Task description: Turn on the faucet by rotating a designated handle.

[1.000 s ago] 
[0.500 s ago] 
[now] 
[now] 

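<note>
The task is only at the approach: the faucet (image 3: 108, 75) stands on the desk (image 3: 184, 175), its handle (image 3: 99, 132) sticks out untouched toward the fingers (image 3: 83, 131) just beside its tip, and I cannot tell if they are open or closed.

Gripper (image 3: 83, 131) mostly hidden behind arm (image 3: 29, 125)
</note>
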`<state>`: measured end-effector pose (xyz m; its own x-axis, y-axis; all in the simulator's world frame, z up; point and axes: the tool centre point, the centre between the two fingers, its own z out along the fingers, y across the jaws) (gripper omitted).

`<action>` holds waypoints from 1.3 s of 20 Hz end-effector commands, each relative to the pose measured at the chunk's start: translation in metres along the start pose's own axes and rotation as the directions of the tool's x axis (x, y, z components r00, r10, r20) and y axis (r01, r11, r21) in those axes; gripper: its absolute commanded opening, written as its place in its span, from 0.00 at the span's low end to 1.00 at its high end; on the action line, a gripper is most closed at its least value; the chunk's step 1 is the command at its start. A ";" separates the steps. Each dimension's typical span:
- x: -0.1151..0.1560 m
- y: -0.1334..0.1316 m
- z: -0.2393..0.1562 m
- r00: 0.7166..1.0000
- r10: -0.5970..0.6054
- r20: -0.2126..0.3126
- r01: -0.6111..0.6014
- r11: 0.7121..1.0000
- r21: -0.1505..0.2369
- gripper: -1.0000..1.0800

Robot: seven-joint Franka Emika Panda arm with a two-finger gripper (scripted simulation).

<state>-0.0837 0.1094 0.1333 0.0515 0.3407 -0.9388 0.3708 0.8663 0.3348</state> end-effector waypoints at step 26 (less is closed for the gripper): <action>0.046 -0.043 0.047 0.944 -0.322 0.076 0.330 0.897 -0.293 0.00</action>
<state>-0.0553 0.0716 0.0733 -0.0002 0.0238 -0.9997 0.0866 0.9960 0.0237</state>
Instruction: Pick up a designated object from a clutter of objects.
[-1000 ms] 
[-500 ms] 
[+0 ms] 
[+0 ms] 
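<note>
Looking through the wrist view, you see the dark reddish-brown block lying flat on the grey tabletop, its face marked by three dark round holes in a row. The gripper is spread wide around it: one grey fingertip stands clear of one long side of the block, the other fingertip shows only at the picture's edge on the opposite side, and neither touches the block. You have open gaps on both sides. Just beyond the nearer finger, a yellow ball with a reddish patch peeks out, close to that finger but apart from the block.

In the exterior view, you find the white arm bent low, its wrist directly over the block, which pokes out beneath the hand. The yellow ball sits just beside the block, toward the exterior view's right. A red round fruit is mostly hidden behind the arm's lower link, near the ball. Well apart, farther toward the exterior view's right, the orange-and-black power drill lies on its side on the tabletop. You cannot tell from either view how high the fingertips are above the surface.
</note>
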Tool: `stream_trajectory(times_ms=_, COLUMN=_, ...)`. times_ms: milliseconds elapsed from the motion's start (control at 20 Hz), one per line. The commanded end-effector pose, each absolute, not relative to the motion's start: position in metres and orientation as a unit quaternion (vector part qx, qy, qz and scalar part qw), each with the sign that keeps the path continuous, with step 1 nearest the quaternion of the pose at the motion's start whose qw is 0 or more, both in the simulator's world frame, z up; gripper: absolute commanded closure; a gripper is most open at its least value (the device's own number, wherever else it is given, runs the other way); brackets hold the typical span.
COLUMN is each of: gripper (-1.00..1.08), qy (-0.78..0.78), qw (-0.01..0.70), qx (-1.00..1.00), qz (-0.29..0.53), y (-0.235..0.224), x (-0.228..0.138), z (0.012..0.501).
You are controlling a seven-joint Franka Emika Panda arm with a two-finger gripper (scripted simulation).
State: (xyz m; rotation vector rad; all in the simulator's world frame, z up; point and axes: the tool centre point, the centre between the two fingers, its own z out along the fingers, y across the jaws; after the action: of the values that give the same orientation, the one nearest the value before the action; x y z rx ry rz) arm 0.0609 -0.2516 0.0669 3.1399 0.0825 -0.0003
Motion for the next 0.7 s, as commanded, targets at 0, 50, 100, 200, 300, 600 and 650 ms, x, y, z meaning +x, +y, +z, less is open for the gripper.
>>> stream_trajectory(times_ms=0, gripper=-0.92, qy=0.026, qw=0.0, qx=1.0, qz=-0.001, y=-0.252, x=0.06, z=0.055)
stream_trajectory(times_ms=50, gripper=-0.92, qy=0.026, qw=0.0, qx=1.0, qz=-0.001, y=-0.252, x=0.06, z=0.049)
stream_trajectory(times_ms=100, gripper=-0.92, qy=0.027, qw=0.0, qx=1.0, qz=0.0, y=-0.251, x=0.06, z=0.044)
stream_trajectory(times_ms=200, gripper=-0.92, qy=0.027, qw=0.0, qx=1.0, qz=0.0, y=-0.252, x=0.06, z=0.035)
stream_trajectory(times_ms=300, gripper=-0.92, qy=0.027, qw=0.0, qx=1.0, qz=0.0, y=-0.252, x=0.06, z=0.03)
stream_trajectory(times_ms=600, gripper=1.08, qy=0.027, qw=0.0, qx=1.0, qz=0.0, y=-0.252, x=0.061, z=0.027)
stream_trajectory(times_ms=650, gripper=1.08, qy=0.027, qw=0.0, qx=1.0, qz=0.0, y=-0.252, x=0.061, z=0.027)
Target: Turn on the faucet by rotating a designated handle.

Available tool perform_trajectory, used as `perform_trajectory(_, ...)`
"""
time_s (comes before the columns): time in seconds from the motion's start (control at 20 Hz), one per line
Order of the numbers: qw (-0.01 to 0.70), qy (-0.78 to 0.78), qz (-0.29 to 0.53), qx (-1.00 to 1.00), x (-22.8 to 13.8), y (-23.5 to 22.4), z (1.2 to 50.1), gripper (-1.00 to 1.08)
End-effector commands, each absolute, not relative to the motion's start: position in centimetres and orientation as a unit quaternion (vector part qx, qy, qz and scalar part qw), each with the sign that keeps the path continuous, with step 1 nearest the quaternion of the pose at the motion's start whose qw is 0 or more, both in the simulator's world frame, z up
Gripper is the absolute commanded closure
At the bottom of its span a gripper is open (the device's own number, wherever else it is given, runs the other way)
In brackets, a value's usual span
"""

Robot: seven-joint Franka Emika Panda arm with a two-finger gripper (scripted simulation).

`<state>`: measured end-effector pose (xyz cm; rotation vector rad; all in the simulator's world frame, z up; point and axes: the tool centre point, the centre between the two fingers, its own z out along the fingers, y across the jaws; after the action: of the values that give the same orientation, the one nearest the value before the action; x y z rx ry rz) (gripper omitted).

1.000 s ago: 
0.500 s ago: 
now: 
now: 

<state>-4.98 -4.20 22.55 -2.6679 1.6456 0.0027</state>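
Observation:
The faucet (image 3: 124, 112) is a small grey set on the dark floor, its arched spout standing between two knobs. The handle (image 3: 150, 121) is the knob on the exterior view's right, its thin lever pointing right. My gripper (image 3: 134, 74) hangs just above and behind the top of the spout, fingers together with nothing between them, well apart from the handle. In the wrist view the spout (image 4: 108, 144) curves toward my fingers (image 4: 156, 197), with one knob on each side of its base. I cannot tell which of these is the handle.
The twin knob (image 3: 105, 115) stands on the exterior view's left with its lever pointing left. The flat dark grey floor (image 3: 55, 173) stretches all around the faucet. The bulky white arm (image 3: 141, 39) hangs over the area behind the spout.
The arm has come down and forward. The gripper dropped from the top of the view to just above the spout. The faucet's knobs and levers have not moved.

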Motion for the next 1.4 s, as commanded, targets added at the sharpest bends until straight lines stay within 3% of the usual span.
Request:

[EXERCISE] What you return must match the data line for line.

[REPLY TO THE TASK]
Task description: Turn on the faucet by rotating a designated handle.

[1.000 s ago] 
[0.500 s ago] 
[now] 
[now] 

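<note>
The task is only at the approach: the faucet (image 3: 108, 75) stands on the desk (image 3: 184, 175), its handle (image 3: 99, 132) sticks out untouched toward the fingers (image 3: 83, 131) just beside its tip, and I cannot tell if they are open or closed.

Gripper (image 3: 83, 131) mostly hidden behind arm (image 3: 29, 125)
</note>
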`<state>`: measured end-effector pose (xyz m; its own x-axis, y-axis; all in the simulator's world frame, z up; point and axes: the tool centre point, the centre between the two fingers, its own z out along the fingers, y across the jaws) (gripper omitted).

`<action>` holds waypoints from 1.3 s of 20 Hz end-effector commands, each relative to the pose measured at the chunk's start: translation in metres along the start pose's own axes and rotation as the directions of the tool's x axis (x, y, z components r00, r10, r20) and y axis (r01, r11, r21) in those axes; gripper: its absolute commanded opening, written as its place in its span, from 0.00 at the span's low end to 1.00 at its high end; on the action line, a gripper is most closed at its least value; the chunk's step 1 is the command at its start. A ";" separates the steps. Each dimension's typical span:
- x: -0.1151..0.1560 m
- y: -0.1334..0.1316 m
- z: -0.2393..0.1562 m
- r00: 0.7166..1.0000
- r10: -0.5970..0.6054
- r20: -0.2126..0.3126
- r01: -0.6111..0.6014
- r11: 0.7121..1.0000
- r21: -0.1505..0.2369
- gripper: -1.0000..1.0800

Robot: seven-joint Franka Emika Panda arm with a two-finger gripper (scripted simulation).

<state>-0.0837 0.1094 0.1333 0.0515 0.3407 -0.9388 0.3708 0.8663 0.3348</state> end-effector waypoints at step 26 (less is closed for the gripper): <action>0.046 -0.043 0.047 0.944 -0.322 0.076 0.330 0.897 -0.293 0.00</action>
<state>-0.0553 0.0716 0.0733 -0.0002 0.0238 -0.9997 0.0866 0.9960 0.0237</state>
Instruction: Pick up a designated object from a clutter of objects.
[-1000 ms] 
[-500 ms] 
[+0 ms] 
[+0 ms] 
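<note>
Looking through the wrist view, you see the dark reddish-brown block lying flat on the grey tabletop, its face marked by three dark round holes in a row. The gripper is spread wide around it: one grey fingertip stands clear of one long side of the block, the other fingertip shows only at the picture's edge on the opposite side, and neither touches the block. You have open gaps on both sides. Just beyond the nearer finger, a yellow ball with a reddish patch peeks out, close to that finger but apart from the block.

In the exterior view, you find the white arm bent low, its wrist directly over the block, which pokes out beneath the hand. The yellow ball sits just beside the block, toward the exterior view's right. A red round fruit is mostly hidden behind the arm's lower link, near the ball. Well apart, farther toward the exterior view's right, the orange-and-black power drill lies on its side on the tabletop. You cannot tell from either view how high the fingertips are above the surface.
</note>
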Tool: `stream_trajectory(times_ms=_, COLUMN=_, ...)`. times_ms: milliseconds elapsed from the motion's start (control at 20 Hz), one per line. The commanded end-effector pose, each absolute, not relative to the motion's start: position in metres and orientation as a unit quaternion (vector part qx, qy, qz and scalar part qw), each with the sign that keeps the path continuous, with step 1 nearest the quaternion of the pose at the motion's start whose qw is 0 or more, both in the simulator's world frame, z up; gripper: absolute commanded closure; a gripper is most open at its least value (the device's own number, wherever else it is given, runs the other way); brackets hold the typical span.
COLUMN is each of: gripper (-1.00..1.08), qy (-0.78..0.78), qw (-0.01..0.70), qx (-1.00..1.00), qz (-0.29..0.53), y (-0.235..0.224), x (-0.228..0.138), z (0.012..0.501).
You are controlling a seven-joint Franka Emika Panda arm with a two-finger gripper (scripted simulation).
State: (xyz m; rotation vector rad; all in the simulator's world frame, z up; point and axes: the tool centre point, the centre between the two fingers, its own z out along the fingers, y across the jaws; after the action: of the values that give the same orientation, the one nearest the value before the action; x y z rx ry rz) arm 0.0609 -0.2516 0.0669 3.1399 0.0825 -0.0003
Motion for the next 0.7 s, as commanded, targets at 0, 50, 100, 200, 300, 600 and 650 ms, x, y, z meaning +x, +y, +z, less is open for the gripper.
>>> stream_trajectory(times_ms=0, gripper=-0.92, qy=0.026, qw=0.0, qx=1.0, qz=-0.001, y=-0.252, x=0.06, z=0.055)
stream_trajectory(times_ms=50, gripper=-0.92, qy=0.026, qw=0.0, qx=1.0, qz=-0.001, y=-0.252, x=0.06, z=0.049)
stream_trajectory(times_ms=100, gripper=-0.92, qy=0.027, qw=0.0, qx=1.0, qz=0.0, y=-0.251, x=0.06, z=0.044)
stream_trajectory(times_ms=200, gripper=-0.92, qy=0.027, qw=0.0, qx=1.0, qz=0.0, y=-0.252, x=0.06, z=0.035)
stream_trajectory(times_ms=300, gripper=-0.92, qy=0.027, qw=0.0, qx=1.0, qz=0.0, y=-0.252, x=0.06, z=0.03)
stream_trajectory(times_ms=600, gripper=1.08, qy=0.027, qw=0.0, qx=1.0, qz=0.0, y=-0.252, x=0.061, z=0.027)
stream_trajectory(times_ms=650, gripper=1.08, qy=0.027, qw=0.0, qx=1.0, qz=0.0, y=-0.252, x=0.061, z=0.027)
Target: Turn on the faucet by rotating a designated handle.

Available tool perform_trajectory, used as `perform_trajectory(_, ...)`
"""
time_s (comes before the columns): time in seconds from the motion's start (control at 20 Hz), one per line
Order of the numbers: qw (-0.01 to 0.70), qy (-0.78 to 0.78), qz (-0.29 to 0.53), qx (-1.00 to 1.00), x (-22.8 to 13.8), y (-23.5 to 22.4), z (1.2 to 50.1), gripper (-1.00 to 1.08)
End-effector commands, each absolute, not relative to the motion's start: position in centimetres and orientation as a unit quaternion (vector part qx, qy, qz and scalar part qw), each with the sign that keeps the path continuous, with step 1 nearest the quaternion of the pose at the motion's start whose qw is 0 or more, both in the simulator's world frame, z up
Gripper is the absolute commanded closure
At the bottom of its span a gripper is open (the device's own number, wherever else it is given, runs the other way)
In brackets, a value's usual span
"""

Robot: seven-joint Franka Emika Panda arm with a two-finger gripper (scripted simulation).

`<state>`: measured end-effector pose (xyz cm; rotation vector rad; all in the simulator's world frame, z up; point and axes: the tool centre point, the centre between the two fingers, its own z out along the fingers, y across the jaws; after the action: of the values that give the same orientation, the one nearest the value before the action; x y z rx ry rz) (gripper omitted).

1.000 s ago: 
0.500 s ago: 
now: 
now: 

<state>-4.98 -4.20 22.55 -2.6679 1.6456 0.0027</state>
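Observation:
The faucet (image 3: 124, 112) is a small grey set on the dark floor, its arched spout standing between two knobs. The handle (image 3: 150, 121) is the knob on the exterior view's right, its thin lever pointing right. My gripper (image 3: 134, 74) hangs just above and behind the top of the spout, fingers together with nothing between them, well apart from the handle. In the wrist view the spout (image 4: 108, 144) curves toward my fingers (image 4: 156, 197), with one knob on each side of its base. I cannot tell which of these is the handle.
The twin knob (image 3: 105, 115) stands on the exterior view's left with its lever pointing left. The flat dark grey floor (image 3: 55, 173) stretches all around the faucet. The bulky white arm (image 3: 141, 39) hangs over the area behind the spout.
The arm has come down and forward. The gripper dropped from the top of the view to just above the spout. The faucet's knobs and levers have not moved.
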
Motion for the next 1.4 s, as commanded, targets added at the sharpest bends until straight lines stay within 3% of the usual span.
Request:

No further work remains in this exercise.